One of your images that stirred controversy was a 1973 shot of Bowie and Lou Reed kissing on the mouth. It’s absurd that something like that would cause public outrage, especially since the culture was all about experimentation and liberation, but back then people were shocked.
They were in that game. It’s hard for people to understand how David, Lou, and Iggy, between the three of them, upset a lot of people. They were seen as very subversive. And by the standards of the time, of course, they were. Nowadays I don’t know how you scandalize anybody. You go on the Internet and you can see anything, including this peculiar set of yogis…

Peculiar set of what?
Yogis. There are yogis that actually eat corpses. I saw a clip on the Internet. The man who does all my scanning, printing, and retouching is Indian and he’s a Sikh. We’re very close. I trust him with any of my images, which is not normal, because I don’t trust anybody. I’ve been ripped off so many times. But he showed me a video of these mother***ers hacking off bits of limbs and chomping away. They were corpses. To my knowledge they hadn’t gone out and actually killed anybody just ’cause they were getting hungry and there weren’t any corpses around. But it was certainly extreme.

Speaking of yogis and their practices, it’s interesting that you’ve done yoga and stood on your head before photo shoots for years, even when you were in the throes of drug addiction. Does one balance out the other?
It was just another way of experimenting.

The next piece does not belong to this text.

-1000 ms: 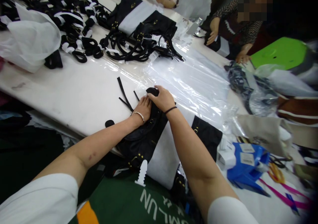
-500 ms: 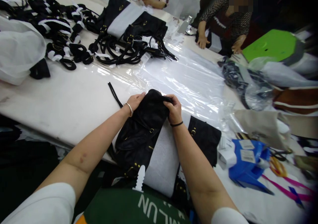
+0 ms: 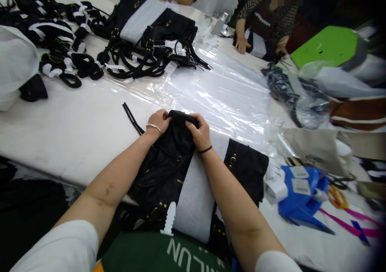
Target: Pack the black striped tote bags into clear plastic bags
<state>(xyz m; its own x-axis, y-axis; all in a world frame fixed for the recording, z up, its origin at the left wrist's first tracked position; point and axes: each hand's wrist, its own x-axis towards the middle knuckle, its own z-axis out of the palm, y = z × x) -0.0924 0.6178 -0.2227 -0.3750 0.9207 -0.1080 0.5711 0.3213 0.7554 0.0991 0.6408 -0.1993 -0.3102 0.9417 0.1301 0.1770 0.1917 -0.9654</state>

If I’d been up for five days coked to the gills and indulging in deep sexuality, if I stood on my head for a half-hour I could have more sex for another 12 hours. It was beyond tantric. I couldn’t do it now. I’d f***ing die. But I could get up to a lot of experimental tricks back in those days. I still love to shoot, but then I’m a big yoga and massage fiend, so that pumps me up and gives me this constant flow of energy. And no more drugs, just a little coffee.